Kast's AST parser

Overview

Parsing single definition

Kast's AST parser

In Kast there is no builtin syntax. Except for syntax for adding new syntax.

The standard syntax is defined in std/syntax.ks, but you can ignore it and define your own instead.

When parsing code into AST, Kast treats everything as an expression, and every syntax definition is extending what an expression can be.

For example, you could define a ternary if like in Python like so:

syntax ternary-if -> 20 = true_value "if" condition "else" false_value

This defines syntax for ternary-if (which should be defined somewhere) which is right associative (->), has priority (precedence) of 20, and is defined as true_value "if" condition "else" false_value where true_value, condition and false_value can be anything defined by other syntax rules with higher priority (or be a simple single-token value), and the if and else are "keywords".

Keywords can also be punctuation, so a ternary operator from C could be defined as:

syntax ternary-operator -> 20 = condition "?" then_case ":" else_case

The AST parsing algorithm takes a sequence of tokens and a collection of syntax definitions stored in such data structure and constructs an AST.

An example of parsed AST for a if b else c ? d : e:

ternary-if {
    true_value = a
    condition = b
    false_value = ternary-operator {
        condition = c
        then_case = d
        else_case = e
    }
}

Overview

The algorithm starts by trying to parse a smallest complete expression starting at the beginning. For example, it would parse just a from a + b + c, or it would parse (a + b) from (a + b) + c + d.

After that, it tries to expand the first expression by making it a part of a more complex expression, finding the next smallest one. For example a from a + b + c would be expanded to a + b, and (a + b) from (a + b) + c + d would be expanded to (a + b) + c.

Then it tries to expand it again and again until it can make no more progress.
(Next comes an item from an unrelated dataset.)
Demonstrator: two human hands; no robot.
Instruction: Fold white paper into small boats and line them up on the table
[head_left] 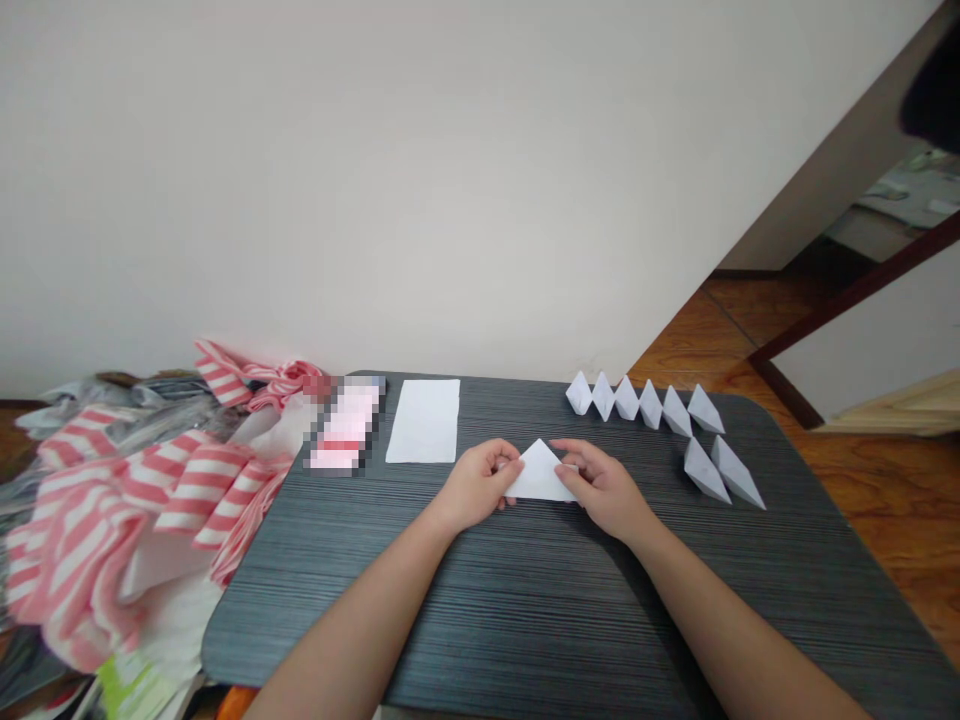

The first step is basically same as expanding from nothing, so what we do is this:

fn parse_expr() -> Option<Ast> {
    let mut already_parsed = None;
    while let Ok(expanded) = try_expand(already_parsed) {
        already_parsed = Some(expanded);
    }
    already_parsed
}

So, a single expand operation is trying to parse either a simple (single-token) value, or a single syntax definition. In order to do so, we store all the syntax definitions in a helper data structure.

Storing syntax definitions

Syntax definitions are stored in a trie - a tree data structure, where each node represents partially parsed syntax definition.

An edge from parent to a child in this tree represents making progress, which is either following a keyword, or parsing an inner value. Some nodes are terminal, meaning that they represent fully parsed syntax definition.

For example, for storing ternary-if definition like above there would be a path from the root of the tree following edges:

value
if keyword
value
else keyword
value

The final node after following this path is marked as terminal, corresponding to the ternary-if definition.

If, in addition to this syntax we also had a similar syntax definition but without the else case (syntax just-if -> 20 = true_value "if" condition), and lets say a binary + operator (defined as syntax plus <- 30 = a "+" b), then we would have a tree like this:

root {
    -> value {
        -> "+" {
            -> value {
                terminal "plus"
            }
        }
        -> "if" {
            -> value {
                terminal "just-if"
                -> "else" {
                    -> value {
                        terminal "ternary-if"
                    }
                }
            }
        }
    }
}

Actually, since we need to expand either starting with an already_parsed value or with nothing, we store two roots - one starting without a value and one with, instead of having a value edge from the root.

Parsing single definition

So, in order to parse a single syntax definition we need to traverse this tree to some terminal node.

We try to make as much progress as we can in a loop. In every iteration, we first see if the token ahead is a keyword that we can follow with. If not, and if there exists a value edge from the current node, then we try to parse a value by recursively calling into parse_expr. If it succeeded to parse something, then we follow the value edge. In other cases we stop and check that we arrived in a terminal node. If not, then the code has a syntax error.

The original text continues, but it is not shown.